* Your task
Up to and including the line with "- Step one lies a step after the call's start", reproduce the listing below exactly, beginning at its first line.

--- START ---

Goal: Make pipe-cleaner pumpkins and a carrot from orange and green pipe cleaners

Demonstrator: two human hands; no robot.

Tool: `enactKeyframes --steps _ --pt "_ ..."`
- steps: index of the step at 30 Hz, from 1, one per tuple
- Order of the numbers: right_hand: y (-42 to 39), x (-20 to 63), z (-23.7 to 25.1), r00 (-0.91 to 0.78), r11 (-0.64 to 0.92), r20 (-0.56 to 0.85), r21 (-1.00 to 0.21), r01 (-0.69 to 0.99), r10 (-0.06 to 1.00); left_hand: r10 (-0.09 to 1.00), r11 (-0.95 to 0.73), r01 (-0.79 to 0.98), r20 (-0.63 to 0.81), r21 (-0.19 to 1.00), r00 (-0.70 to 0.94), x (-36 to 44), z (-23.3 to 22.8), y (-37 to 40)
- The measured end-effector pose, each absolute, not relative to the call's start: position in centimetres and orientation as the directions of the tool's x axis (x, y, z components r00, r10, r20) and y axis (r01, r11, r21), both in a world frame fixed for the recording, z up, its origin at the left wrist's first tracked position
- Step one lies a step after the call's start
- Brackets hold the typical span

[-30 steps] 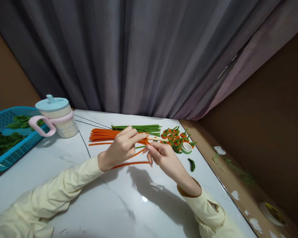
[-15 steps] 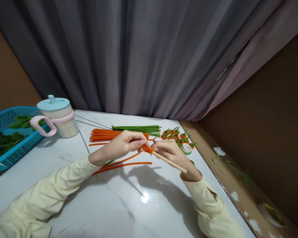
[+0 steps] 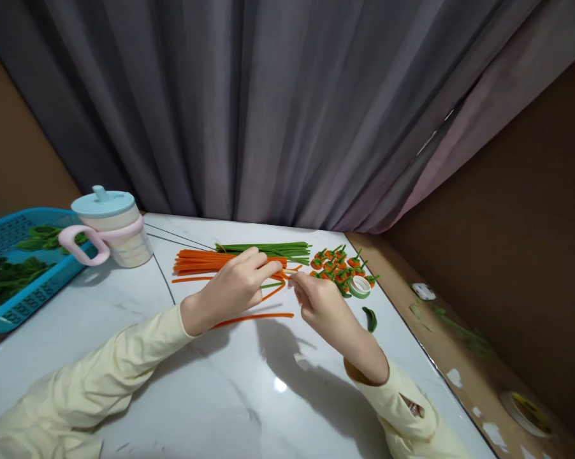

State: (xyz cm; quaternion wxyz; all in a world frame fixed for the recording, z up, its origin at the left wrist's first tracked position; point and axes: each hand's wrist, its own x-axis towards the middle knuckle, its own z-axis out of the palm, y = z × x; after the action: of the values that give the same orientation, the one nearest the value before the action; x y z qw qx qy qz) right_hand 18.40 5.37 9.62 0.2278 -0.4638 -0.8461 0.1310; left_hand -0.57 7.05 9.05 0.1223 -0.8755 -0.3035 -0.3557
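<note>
My left hand [image 3: 240, 280] is closed, its fingertips on a pale wooden stick [image 3: 290, 271] that is mostly hidden. My right hand [image 3: 322, 306] faces it in a pinch, at an orange pipe cleaner [image 3: 274, 292] by the stick. One length of this pipe cleaner slants down behind the left fingers. Beyond my left hand lie a bundle of orange pipe cleaners [image 3: 199, 260] and a bundle of green pipe cleaners [image 3: 268, 248]. One loose orange pipe cleaner [image 3: 263, 316] rests nearer me.
Several small orange pieces with green stems [image 3: 341, 261] sit at the right beside a roll of green tape [image 3: 359, 287]. A curved green piece [image 3: 370, 319] lies nearer. On the left stand a lidded cup [image 3: 125, 245] and a blue basket [image 3: 29, 303] of green leaves.
The orange coil and the long stick that showed between my hands are now mostly hidden. My left hand has turned its back to me; my right hand has shifted slightly left, uncovering the curved green piece.
</note>
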Motion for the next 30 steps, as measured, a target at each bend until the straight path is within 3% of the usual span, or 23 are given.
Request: enactKeyframes --steps 2,4,6,8,9,11,13,14,16,18,19,21,23,25,27,30 --pt "5.4 19.3 10.1 -0.579 0.630 0.269 -0.173 0.757 0.770 0.549 -0.810 0.547 0.600 0.211 0.581 -0.8 9.8 7.0" --pt "5.7 20.2 10.5 -0.682 0.723 0.262 -0.111 0.682 0.683 0.652 -0.753 0.439 0.466 0.490 0.598 -1.0 10.7 7.0" --pt "6.3 20.7 10.6 -0.724 0.783 0.299 -0.261 0.565 0.622 0.714 -0.615 0.356 0.306 0.704 0.630 -1.1 11.3 7.0" --pt "7.0 20.5 10.2 -0.706 0.728 0.307 -0.538 0.424 0.638 0.745 -0.488 0.267 0.238 0.831 0.623 -0.9 11.5 7.1" --pt "7.3 20.1 9.7 -0.677 0.635 0.282 -0.689 0.351 0.680 0.767 -0.444 0.219 0.242 0.869 0.594 -0.8 11.4 7.2" --pt "7.4 19.0 8.6 -0.570 0.306 0.169 -0.940 0.152 0.804 0.819 -0.422 0.159 0.299 0.893 0.490 -0.4 10.7 7.5" --pt "7.1 17.6 7.4 -0.498 -0.001 0.037 -0.997 -0.075 0.867 0.831 -0.524 0.226 0.435 0.821 0.347 -0.1 9.6 7.8" --pt "6.8 17.0 7.0 -0.480 -0.106 -0.029 -0.985 -0.135 0.877 0.786 -0.617 0.309 0.547 0.723 0.288 0.0 9.0 7.9" --pt "6.2 16.2 6.6 -0.460 -0.194 -0.111 -0.971 -0.139 0.881 0.564 -0.788 0.476 0.769 0.391 0.301 0.2 8.0 7.9" --pt "5.8 16.1 6.9 -0.421 -0.095 -0.107 -0.994 0.048 0.901 0.350 -0.819 0.572 0.834 0.052 0.426 0.1 7.5 7.8" --pt "5.7 16.2 7.2 -0.393 0.028 -0.057 -0.978 0.207 0.918 0.309 -0.801 0.597 0.816 -0.054 0.489 0.0 7.5 7.7" --pt "5.5 16.9 8.0 -0.383 0.330 0.113 -0.756 0.566 0.917 0.346 -0.776 0.622 0.751 -0.108 0.563 -0.4 7.8 7.6" --pt "5.5 17.9 8.9 -0.479 0.525 0.217 -0.378 0.762 0.851 0.458 -0.801 0.599 0.662 0.017 0.594 -0.9 8.7 7.6" --pt "5.6 19.0 9.8 -0.598 0.634 0.224 -0.147 0.760 0.769 0.575 -0.808 0.528 0.546 0.261 0.610 -1.3 9.8 7.7" --pt "6.1 19.9 10.2 -0.686 0.727 0.244 -0.185 0.661 0.685 0.674 -0.728 0.463 0.409 0.506 0.615 -1.6 10.8 7.9" --pt "7.0 20.2 9.9 -0.700 0.695 0.280 -0.585 0.419 0.657 0.748 -0.546 0.324 0.275 0.773 0.604 -1.6 11.4 8.1"
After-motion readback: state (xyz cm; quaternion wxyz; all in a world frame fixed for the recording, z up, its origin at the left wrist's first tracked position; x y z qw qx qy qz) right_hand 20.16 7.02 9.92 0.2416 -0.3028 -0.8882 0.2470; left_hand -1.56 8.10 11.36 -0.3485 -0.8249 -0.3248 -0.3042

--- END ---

* Solution
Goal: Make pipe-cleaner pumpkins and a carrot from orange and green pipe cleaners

Demonstrator: two human hands; no robot.

Tool: `enactKeyframes --steps _ --pt "_ ..."`
- steps: index of the step at 30 Hz, from 1, one per tuple
- Order of the numbers: right_hand: y (-42 to 39), x (-20 to 63), z (-23.7 to 25.1), r00 (-0.91 to 0.78), r11 (-0.64 to 0.92), r20 (-0.56 to 0.85), r21 (-1.00 to 0.21), r01 (-0.69 to 0.99), r10 (-0.06 to 1.00); left_hand: r10 (-0.09 to 1.00), r11 (-0.95 to 0.73), r01 (-0.79 to 0.98), r20 (-0.63 to 0.81), r21 (-0.19 to 1.00), r00 (-0.70 to 0.94), x (-36 to 44), z (-23.3 to 22.8), y (-37 to 40)
- The measured end-effector pose, each absolute, not relative to the call's start: position in centimetres and orientation as the directions of the tool's x axis (x, y, z components r00, r10, r20) and y axis (r01, r11, r21), both in a world frame fixed for the recording, z up, its origin at the left wrist's first tracked position
- Step one lies a step after the call's start

What has been written completes the answer.